[Mesa-dev] [PATCH RFC] mesa: add SSE optimisation for glDrawElements

Brian Paul brianp at vmware.com
Thu Oct 23 08:20:00 PDT 2014


Nice, just a few comments below.


On 10/22/2014 10:02 PM, Timothy Arceri wrote:
> Makes use of SSE to speed up compute of min and max elements
>
> Callgrind cpu usage results from pts benchmarks:
>
> Openarena 0.8.8: 3.67% -> 1.03%
> UrbanTerror: 2.36% -> 0.81%
>
> Signed-off-by: Timothy Arceri <t_arceri at yahoo.com.au>
> ---
>   src/mesa/Makefile.am          |  3 +-
>   src/mesa/main/sse_minmax.c    | 75 +++++++++++++++++++++++++++++++++++++++++++
>   src/mesa/main/sse_minmax.h    | 29 +++++++++++++++++
>   src/mesa/vbo/vbo_exec_array.c |  8 +++++
>   4 files changed, 114 insertions(+), 1 deletion(-)
>   create mode 100644 src/mesa/main/sse_minmax.c
>   create mode 100644 src/mesa/main/sse_minmax.h
>
> I almost wasn't going to bother sending this out since it uses SSE4.1
> and its recommended to use glDrawRangeElements anyway. But since these games
> are still ofter used for benchmarking I thought I'd see if anyone is
> interested in this. I only optimised GL_UNSIGNED_INT as that was the
> only place these games were hitting but I guess it wouldn't hurt
> to optimse the other cases too.
>
> I think it would probably make sense too to just combine
> streaming-load-memcpy.c and sse_minmax.c into a single file
> something like sse_opt.c for example.
>
> As far a frame rates go I couldn't see any concrete improments
> on my Ivybridge machine. Maybe it would help more on a high end radeon
> card where cpu apparently is more of a concern??
>
> Finally its seems to run fine but its only the second time I've tried
> these type of optimisations so let me know if there are any obvious
> mistakes or improvements.
>
> diff --git a/src/mesa/Makefile.am b/src/mesa/Makefile.am
> index e71bccb..932db4f 100644
> --- a/src/mesa/Makefile.am
> +++ b/src/mesa/Makefile.am
> @@ -151,7 +151,8 @@ libmesagallium_la_LIBADD = \
>   	$(ARCH_LIBS)
>
>   libmesa_sse41_la_SOURCES = \
> -	main/streaming-load-memcpy.c
> +	main/streaming-load-memcpy.c \
> +	main/sse_minmax.c
>   libmesa_sse41_la_CFLAGS = $(AM_CFLAGS) -msse4.1
>
>   pkgconfigdir = $(libdir)/pkgconfig

I think you also need to add the new file to Makefile.sources for SCons 
(also check Android).

Alternately, since the function is pretty small, and I'm not sure if it 
would be used elsewhere, you might put it in the vbo_exec_array.c file.
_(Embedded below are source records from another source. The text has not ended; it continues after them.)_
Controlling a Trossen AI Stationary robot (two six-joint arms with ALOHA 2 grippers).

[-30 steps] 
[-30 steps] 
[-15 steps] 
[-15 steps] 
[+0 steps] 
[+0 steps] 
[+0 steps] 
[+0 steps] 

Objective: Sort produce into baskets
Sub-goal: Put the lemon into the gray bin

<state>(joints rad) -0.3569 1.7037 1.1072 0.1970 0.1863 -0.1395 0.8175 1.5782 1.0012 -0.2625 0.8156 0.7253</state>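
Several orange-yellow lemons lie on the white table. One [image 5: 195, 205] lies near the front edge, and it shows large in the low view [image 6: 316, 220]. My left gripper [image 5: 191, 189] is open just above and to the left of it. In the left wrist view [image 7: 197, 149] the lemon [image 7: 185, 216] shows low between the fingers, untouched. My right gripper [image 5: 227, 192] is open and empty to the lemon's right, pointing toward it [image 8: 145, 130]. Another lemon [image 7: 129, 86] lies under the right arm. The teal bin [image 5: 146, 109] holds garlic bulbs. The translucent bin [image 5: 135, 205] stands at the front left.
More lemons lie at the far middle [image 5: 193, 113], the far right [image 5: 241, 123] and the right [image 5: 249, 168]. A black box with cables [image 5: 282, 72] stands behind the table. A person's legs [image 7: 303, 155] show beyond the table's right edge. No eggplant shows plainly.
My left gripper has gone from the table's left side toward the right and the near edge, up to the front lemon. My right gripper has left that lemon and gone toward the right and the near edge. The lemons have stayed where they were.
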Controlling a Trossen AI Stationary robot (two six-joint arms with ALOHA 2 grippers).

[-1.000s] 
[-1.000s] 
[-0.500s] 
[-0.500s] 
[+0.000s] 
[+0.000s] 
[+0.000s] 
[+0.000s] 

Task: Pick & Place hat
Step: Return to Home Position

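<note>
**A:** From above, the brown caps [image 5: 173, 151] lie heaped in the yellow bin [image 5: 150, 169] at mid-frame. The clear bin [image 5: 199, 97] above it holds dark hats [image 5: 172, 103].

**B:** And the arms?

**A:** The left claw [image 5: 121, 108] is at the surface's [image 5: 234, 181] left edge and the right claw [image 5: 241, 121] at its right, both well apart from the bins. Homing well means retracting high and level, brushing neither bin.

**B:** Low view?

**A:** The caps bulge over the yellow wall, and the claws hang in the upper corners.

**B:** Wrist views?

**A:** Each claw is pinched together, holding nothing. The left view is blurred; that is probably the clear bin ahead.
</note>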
> diff --git a/src/mesa/main/sse_minmax.c b/src/mesa/main/sse_minmax.c
> new file mode 100644
> index 0000000..1625407
> --- /dev/null
> +++ b/src/mesa/main/sse_minmax.c
> @@ -0,0 +1,75 @@
> +/*
> + * Copyright © 2014 Timothy Arceri
> + *
> + * Permission is hereby granted, free of charge, to any person obtaining a
> + * copy of this software and associated documentation files (the "Software"),
> + * to deal in the Software without restriction, including without limitation
> + * the rights to use, copy, modify, merge, publish, distribute, sublicense,
> + * and/or sell copies of the Software, and to permit persons to whom the
> + * Software is furnished to do so, subject to the following conditions:
> + *
> + * The above copyright notice and this permission notice (including the next
> + * paragraph) shall be included in all copies or substantial portions of the
> + * Software.
> + *
> + * THE SOFTWARE IS PROVIDED "AS IS", WITHOUT WARRANTY OF ANY KIND, EXPRESS OR
> + * IMPLIED, INCLUDING BUT NOT LIMITED TO THE WARRANTIES OF MERCHANTABILITY,
> + * FITNESS FOR A PARTICULAR PURPOSE AND NONINFRINGEMENT.  IN NO EVENT SHALL
> + * THE AUTHORS OR COPYRIGHT HOLDERS BE LIABLE FOR ANY CLAIM, DAMAGES OR OTHER
> + * LIABILITY, WHETHER IN AN ACTION OF CONTRACT, TORT OR OTHERWISE, ARISING
> + * FROM, OUT OF OR IN CONNECTION WITH THE SOFTWARE OR THE USE OR OTHER DEALINGS
> + * IN THE SOFTWARE.
> + *
> + * Author:
> + *    Timothy Arceri <t_arceri at yahoo.com.au>
> + *
> + */
> +
> +#ifdef __SSE4_1__
> +#include "main/glheader.h"
> +#include "main/sse_minmax.h"
> +#include <smmintrin.h>
> +
> +void
> +sse_minmax(const GLuint *ui_indices, GLuint *min_index, GLuint *max_index, const GLuint count)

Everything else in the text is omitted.